YOUR INSTRUCTIONS:
Where the listing below has a line with "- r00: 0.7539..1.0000", write out exactly that line and every line after it, stopping after the line with "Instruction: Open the".
-*-
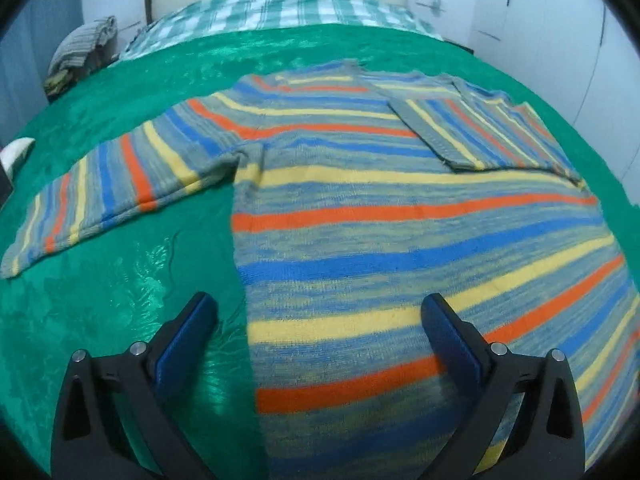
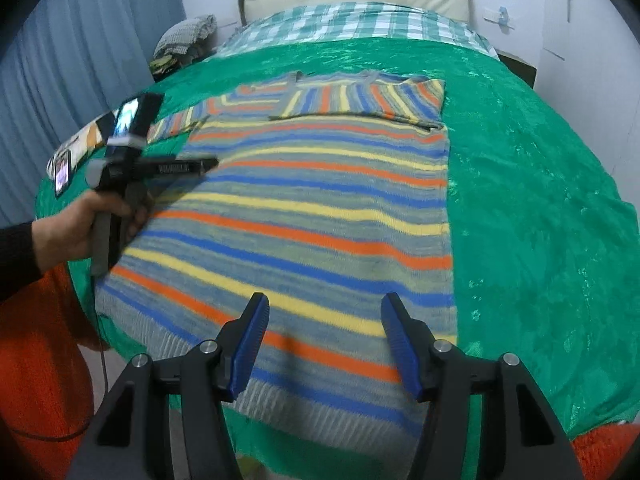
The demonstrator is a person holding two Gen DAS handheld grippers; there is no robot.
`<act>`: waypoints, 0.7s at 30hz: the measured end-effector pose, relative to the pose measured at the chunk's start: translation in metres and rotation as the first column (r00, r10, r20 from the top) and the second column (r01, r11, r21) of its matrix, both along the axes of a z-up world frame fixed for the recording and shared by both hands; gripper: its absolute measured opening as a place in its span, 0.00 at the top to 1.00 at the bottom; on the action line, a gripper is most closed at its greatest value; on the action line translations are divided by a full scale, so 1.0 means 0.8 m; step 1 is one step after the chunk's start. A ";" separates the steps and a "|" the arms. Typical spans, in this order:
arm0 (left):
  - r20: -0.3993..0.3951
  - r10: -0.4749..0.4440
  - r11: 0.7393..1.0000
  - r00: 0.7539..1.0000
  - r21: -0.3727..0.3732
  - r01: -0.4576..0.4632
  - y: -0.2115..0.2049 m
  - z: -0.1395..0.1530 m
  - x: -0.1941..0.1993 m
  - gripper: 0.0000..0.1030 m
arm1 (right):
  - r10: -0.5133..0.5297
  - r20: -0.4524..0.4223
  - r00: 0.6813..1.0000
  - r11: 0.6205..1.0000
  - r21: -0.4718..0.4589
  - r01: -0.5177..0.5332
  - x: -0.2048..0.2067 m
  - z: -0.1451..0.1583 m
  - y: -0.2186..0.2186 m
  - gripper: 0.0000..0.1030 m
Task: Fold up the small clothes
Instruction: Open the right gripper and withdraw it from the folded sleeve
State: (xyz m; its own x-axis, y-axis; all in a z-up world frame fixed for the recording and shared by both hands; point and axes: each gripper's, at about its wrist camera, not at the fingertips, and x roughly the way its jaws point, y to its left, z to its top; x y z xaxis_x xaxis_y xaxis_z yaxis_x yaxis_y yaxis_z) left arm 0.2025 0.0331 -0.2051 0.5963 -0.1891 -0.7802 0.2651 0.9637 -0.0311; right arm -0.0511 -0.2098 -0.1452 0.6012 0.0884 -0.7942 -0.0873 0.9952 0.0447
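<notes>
Here, a striped knitted sweater (image 1: 360,216) is laid flat on a green bedspread (image 1: 120,300) that covers a bed; its bands of blue, yellow, orange and grey run across its width; its long axis runs from the near edge of the bed toward the headboard, with the ribbed hem (image 2: 280,400) nearest the cameras and the neckline pointing away toward a green checked blanket (image 2: 352,24). As far as can be judged, the folding is only begun: the right sleeve (image 1: 480,132) is already folded in across the chest, while the left sleeve (image 1: 100,196) is spread out sideways on the bedspread, and the body is not yet folded at all; the left sleeve and the lengthwise folds appear to be what is left. The left gripper (image 1: 320,312) is held low over the sweater's left edge, its jaws spread wide and holding nothing, one blue pad over bare bedspread and the other over the knit; the right gripper (image 2: 324,312) is held above the hem, its jaws likewise parted and empty. In the right wrist view the person's left hand (image 2: 80,228) is seen clasping the other gripper's handle; a heap of clothes (image 2: 184,40) is seen beyond the bedspread's far left corner, and a phone (image 2: 62,172) is lying at the bed's left edge.
</notes>
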 end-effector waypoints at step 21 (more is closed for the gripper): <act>-0.001 0.003 1.000 1.000 -0.015 -0.003 0.002 -0.004 -0.003 0.00 | 0.037 0.006 0.999 0.997 -0.072 -0.037 0.013 -0.007 0.023 0.43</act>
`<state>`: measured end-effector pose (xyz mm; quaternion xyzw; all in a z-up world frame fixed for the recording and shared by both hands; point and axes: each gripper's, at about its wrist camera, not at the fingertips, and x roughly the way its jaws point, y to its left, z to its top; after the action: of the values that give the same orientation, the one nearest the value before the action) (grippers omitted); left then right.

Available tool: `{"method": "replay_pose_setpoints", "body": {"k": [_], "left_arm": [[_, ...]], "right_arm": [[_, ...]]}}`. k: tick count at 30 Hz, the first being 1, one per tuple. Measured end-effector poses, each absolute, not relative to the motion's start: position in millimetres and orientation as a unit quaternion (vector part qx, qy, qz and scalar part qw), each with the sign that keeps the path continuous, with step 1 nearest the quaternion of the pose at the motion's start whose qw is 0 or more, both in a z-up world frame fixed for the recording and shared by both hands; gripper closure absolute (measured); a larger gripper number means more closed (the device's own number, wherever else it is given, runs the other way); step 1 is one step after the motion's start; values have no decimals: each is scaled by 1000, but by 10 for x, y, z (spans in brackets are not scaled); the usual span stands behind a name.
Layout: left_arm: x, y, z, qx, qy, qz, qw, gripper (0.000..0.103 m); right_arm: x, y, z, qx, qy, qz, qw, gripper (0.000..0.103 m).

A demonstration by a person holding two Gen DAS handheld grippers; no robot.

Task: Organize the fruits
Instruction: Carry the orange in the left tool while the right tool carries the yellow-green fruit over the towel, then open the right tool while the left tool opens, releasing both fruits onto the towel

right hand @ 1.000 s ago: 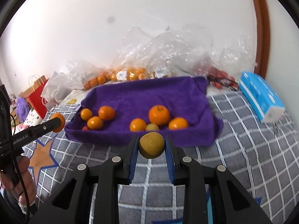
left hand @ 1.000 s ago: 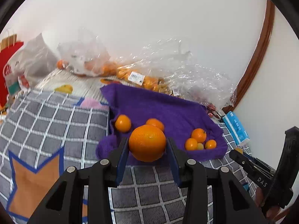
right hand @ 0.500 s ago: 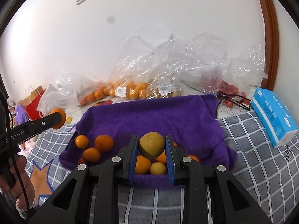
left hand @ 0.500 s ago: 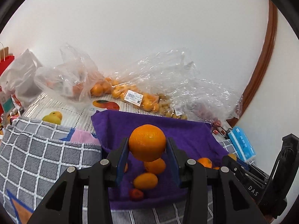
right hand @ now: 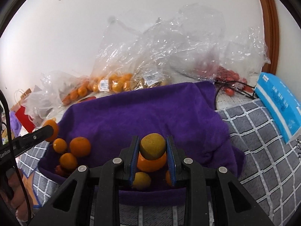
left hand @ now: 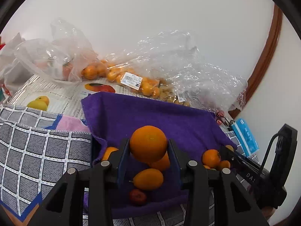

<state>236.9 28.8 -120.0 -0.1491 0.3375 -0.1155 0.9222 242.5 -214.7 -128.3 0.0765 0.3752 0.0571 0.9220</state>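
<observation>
The left gripper [left hand: 148, 158] is clamped on a large orange [left hand: 148, 143], both blue-lined fingers pressing its sides, and it hangs above the near edge of the purple towel [left hand: 150, 116]. Beneath it on the towel sit another orange [left hand: 160, 163], an oval orange fruit [left hand: 148, 179] and a small red fruit [left hand: 137, 197], bunched close at the near edge. Toward the towel's right near corner lie more small oranges [left hand: 210, 158], just beside the black frame of the other tool.

Over to the right gripper [right hand: 152, 161]: its jaws are closed on a yellowish-green round fruit [right hand: 152, 146], held over the near edge of the same towel. Directly below rests a big orange [right hand: 151, 164], with a small yellow fruit [right hand: 141, 181] next to it. At the towel's left near corner a cluster of three oranges [right hand: 80, 146] sits together, and the left gripper's finger pokes in from the left edge with its orange behind the tip.

The towel lies on a grey checked cloth [right hand: 263, 150]. Along the towel's far edge, against the white wall, clear plastic bags [right hand: 160, 56] pile up, some stuffed with oranges, one with small red fruit at the far right. A blue tissue pack [right hand: 278, 105] rests on the checked cloth well right of the towel. A red paper bag [right hand: 23, 116] stands at the far left.
</observation>
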Motion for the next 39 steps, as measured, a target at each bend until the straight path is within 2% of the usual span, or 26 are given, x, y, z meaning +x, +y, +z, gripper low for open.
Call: {"method": "replay_pose_setpoints", "body": {"k": [11, 24, 39], "left_arm": [[2393, 242, -1258, -141, 342, -124, 921, 65], [2517, 275, -1430, -162, 384, -122, 901, 65], [2520, 270, -1425, -158, 379, -120, 904, 64]], "right_arm": [[2455, -2147, -1339, 77, 377, 66, 921, 75], [2436, -2064, -1349, 66, 375, 71, 922, 75], [2440, -2029, -1378, 49, 377, 61, 923, 74]]}}
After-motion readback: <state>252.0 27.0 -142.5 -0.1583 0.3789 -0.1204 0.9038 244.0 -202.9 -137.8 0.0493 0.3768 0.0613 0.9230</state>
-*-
ANSWER BELOW:
  - r00: 0.7539..1.0000
  - r21: -0.3727..0.3732
  - r01: -0.4576..0.4632
  - y: -0.2115..0.2049 m
  - z: -0.1395..0.1530 m
  - x: -0.1941..0.1993 m
  - gripper: 0.0000..0.1030 m
arm1 (right):
  - r10: -0.5133..0.5297
  - r20: -0.4524..0.4223
  - r00: 0.6813..1.0000
  - r11: 0.6205..1.0000
  - r21: -0.4718..0.4589
  - r01: -0.5177..0.5332
  - x: -0.2048..0.2067 m
  - z: -0.1451..0.1583 m
  - y: -0.2186..0.2186 m
  - gripper: 0.0000..0.1030 m
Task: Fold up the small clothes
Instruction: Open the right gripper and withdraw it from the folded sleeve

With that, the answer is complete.